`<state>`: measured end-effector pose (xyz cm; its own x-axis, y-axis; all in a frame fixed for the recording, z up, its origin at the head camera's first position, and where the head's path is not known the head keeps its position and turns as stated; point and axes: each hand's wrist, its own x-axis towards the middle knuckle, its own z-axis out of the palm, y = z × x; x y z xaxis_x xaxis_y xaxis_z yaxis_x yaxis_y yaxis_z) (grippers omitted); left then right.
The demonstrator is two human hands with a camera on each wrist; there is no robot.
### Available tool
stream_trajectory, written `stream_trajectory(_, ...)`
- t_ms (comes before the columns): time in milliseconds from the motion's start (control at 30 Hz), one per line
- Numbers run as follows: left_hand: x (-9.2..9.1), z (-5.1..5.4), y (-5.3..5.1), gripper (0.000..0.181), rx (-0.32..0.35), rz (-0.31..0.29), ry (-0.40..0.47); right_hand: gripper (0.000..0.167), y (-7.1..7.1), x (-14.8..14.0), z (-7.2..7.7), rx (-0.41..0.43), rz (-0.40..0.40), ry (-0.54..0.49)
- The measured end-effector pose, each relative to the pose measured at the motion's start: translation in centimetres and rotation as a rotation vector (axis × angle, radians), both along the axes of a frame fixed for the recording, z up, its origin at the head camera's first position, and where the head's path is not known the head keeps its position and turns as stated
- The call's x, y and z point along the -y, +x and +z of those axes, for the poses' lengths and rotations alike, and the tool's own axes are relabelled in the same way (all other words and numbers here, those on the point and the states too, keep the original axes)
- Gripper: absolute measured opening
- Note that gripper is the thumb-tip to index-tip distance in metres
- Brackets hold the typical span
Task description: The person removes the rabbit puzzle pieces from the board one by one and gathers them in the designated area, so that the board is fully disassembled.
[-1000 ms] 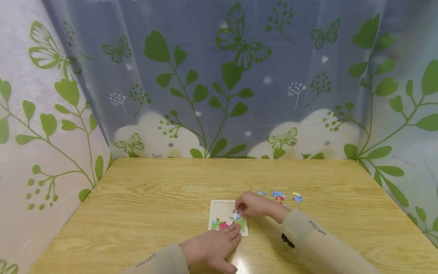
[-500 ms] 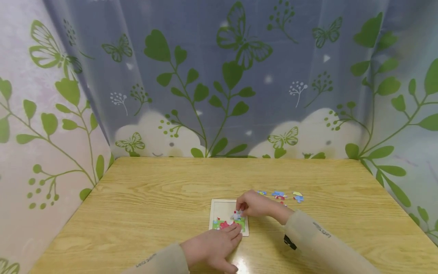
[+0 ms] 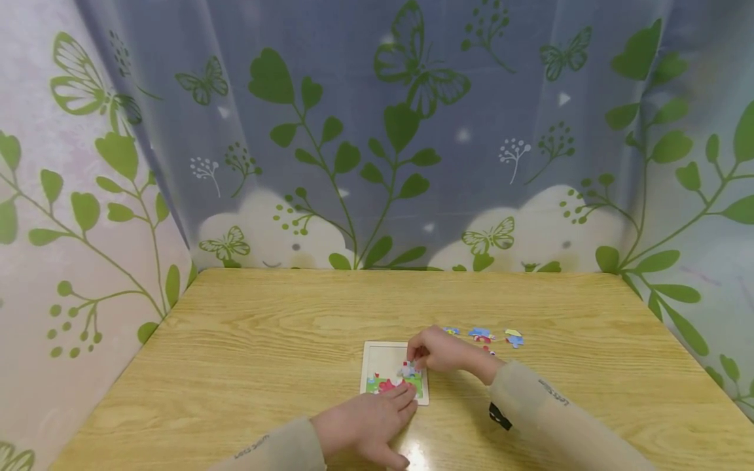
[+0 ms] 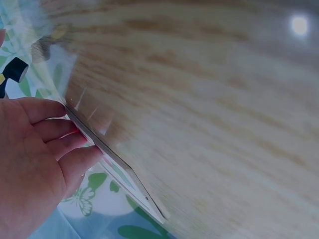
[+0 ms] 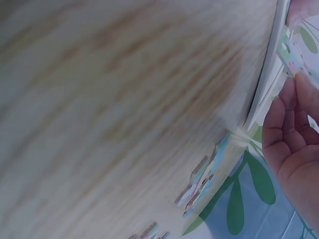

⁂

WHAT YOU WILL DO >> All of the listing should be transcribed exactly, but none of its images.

RESPONSE TO THIS EXERCISE >>
`<state>`: measured end-effector pose (xyz cm; its own x-axis, y-axis; all in a frame fixed for the recording, z up, its origin at the head camera's first position, and where the head's path is not known the head keeps its position and turns as stated; point and axes: each hand's wrist, its own x-axis towards the middle knuckle, its own z-axis out of the palm, y = z × x; x y z xaxis_x xaxis_y xaxis_z yaxis_x yaxis_y yaxis_z) (grippers omitted); left then right.
The demonstrator is two human hands with a camera on each wrist; there is no robot.
### Available tool
stream_trajectory, written `stream_trajectory(_, ...)`
- t_ms (comes before the columns): time in milliseconds from the motion's start (control at 30 Hz), one per line
- Numbers run as follows: left_hand: x (-9.2..9.1), z (-5.1..5.4), y (-5.3..5.1), gripper (0.000..0.181), rx (-0.32..0.35), rz (-0.31..0.29), ry (-0.40..0.47); right_hand: gripper (0.000..0.167), y (-7.1..7.1), x (-14.8..14.0), z (-7.2..7.7), rx (-0.41..0.43), rz (-0.40..0.40), ry (-0.54..0.49)
- The measured end-effector pose, each relative to the pose measured at the motion's start: translation in centimetres and rotation as a rotation vector (axis × angle, radians), both along the axes of a frame fixed for the recording, z up, its origin at the head camera's first position, and where the head's path is not known the head keeps its position and turns as stated
- The call's x, y and z point along the -y, +x and +z of those axes, for the poses' lengths and rotations alike, and the tool's own axes are relabelled in the same way (all other words and numbers here, those on the point and the states too, keep the original axes)
- Gripper: absolute measured opening
- Note that gripper is the thumb-tip to index-tip distance in metres
- Brackets hold the typical span
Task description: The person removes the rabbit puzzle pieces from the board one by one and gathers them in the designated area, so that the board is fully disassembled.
[-1000 ms] 
[-500 ms] 
[+0 ms] 
[+0 ms] 
[+0 ms] 

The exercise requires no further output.